Trattandosi di un referendum consultivo non è previsto il raggiungimento di un quorum, anche se per poter presentare il quesito sono necessarie 35.000 firme. Non a caso è proprio su questo aspetto che si sta focalizzando il lavoro dei promotori e di tutti quei soggetti che stanno appoggiando l’iniziativa. Tra questi ultimi sono da annoverare associazioni e partiti di diversi e variegati orientamenti politici. Persino alcuni sindaci si sono apertamente schierati a favore dell’iniziativa referendaria: in provincia di Arezzo, ad esempio, lo hanno fatto i primi cittadini di Montevarchi, Bibbiena e Castiglion Fiorentino.
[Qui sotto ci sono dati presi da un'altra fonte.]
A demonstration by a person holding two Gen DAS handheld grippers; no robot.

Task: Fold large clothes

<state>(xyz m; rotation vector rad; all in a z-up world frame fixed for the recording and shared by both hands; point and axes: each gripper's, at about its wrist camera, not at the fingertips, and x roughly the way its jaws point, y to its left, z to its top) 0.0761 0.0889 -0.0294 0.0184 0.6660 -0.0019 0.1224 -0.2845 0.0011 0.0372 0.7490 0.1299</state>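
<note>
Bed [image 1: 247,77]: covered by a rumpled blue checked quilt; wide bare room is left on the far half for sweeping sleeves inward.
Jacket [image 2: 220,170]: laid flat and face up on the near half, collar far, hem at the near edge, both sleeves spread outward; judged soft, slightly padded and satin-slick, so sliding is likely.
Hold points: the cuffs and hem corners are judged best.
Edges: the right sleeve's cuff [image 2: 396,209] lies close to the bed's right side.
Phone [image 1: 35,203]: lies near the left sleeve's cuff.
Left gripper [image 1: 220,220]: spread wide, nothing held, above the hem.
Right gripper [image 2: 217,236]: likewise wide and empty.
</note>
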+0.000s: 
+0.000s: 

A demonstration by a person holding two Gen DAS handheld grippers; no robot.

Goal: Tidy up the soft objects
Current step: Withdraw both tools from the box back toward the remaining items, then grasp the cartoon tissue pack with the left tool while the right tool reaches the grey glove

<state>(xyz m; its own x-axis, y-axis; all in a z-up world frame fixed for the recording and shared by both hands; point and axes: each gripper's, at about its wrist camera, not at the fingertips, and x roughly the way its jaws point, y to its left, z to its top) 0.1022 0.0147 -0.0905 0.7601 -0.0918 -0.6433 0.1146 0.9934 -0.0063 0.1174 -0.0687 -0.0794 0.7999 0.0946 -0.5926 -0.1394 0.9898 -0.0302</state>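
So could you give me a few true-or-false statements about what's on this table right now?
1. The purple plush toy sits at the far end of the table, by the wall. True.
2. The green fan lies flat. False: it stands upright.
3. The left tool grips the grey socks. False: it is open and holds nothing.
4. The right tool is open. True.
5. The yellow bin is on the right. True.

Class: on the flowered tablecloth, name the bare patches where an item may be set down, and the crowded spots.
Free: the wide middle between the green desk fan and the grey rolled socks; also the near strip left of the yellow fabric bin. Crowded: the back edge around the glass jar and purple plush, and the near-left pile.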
La Valtiberina e le iniziative in programma per raccogliere le firme

In questa fase, cruciale, di raccolta firme non poteva certo rimanere inattivo un territorio come la Valtiberina, ovvero quel lembo periferico di Toscana in cui da anni il tema della sanità sta alimentando dibattiti piuttosto accesi. In linea di massima il fulcro della discussione è più o meno sempre lo stesso, ovvero quello che parte dal presupposto che, a causa del forte accentramento, il comprensorio in questione, a partire dall’ospedale di Sansepolcro, si stia progressivamente impoverendo di servizi sanitari. Anche a causa di ciò, nei principali centri valtiberini stanno nascendo iniziative per raccogliere firme in favore del referendum. In particolare a Sansepolcro un gruppo di cittadini volontari provvederà ad allestire un banchino in piazza per tutti i sabato mattina che vanno dal 30 di agosto al 20 di settembre. In maniera analoga anche ad Anghiari, in piazza 4 novembre (di fronte al teatro), a partire da sabato 30 agosto fino al 13 di settembre, sarà possibile fare altrettanto, sia il mercoledì mattina che il sabato pomeriggio.

Chiunque voglia apporre la propria firma può inoltre recarsi all’URP del Comune di Sansepolcro (in piazza Gramsci) dal lunedì al venerdì, dalle 9:00 alle 13:00, o contattare il seguente numero di telefono: 3398318156.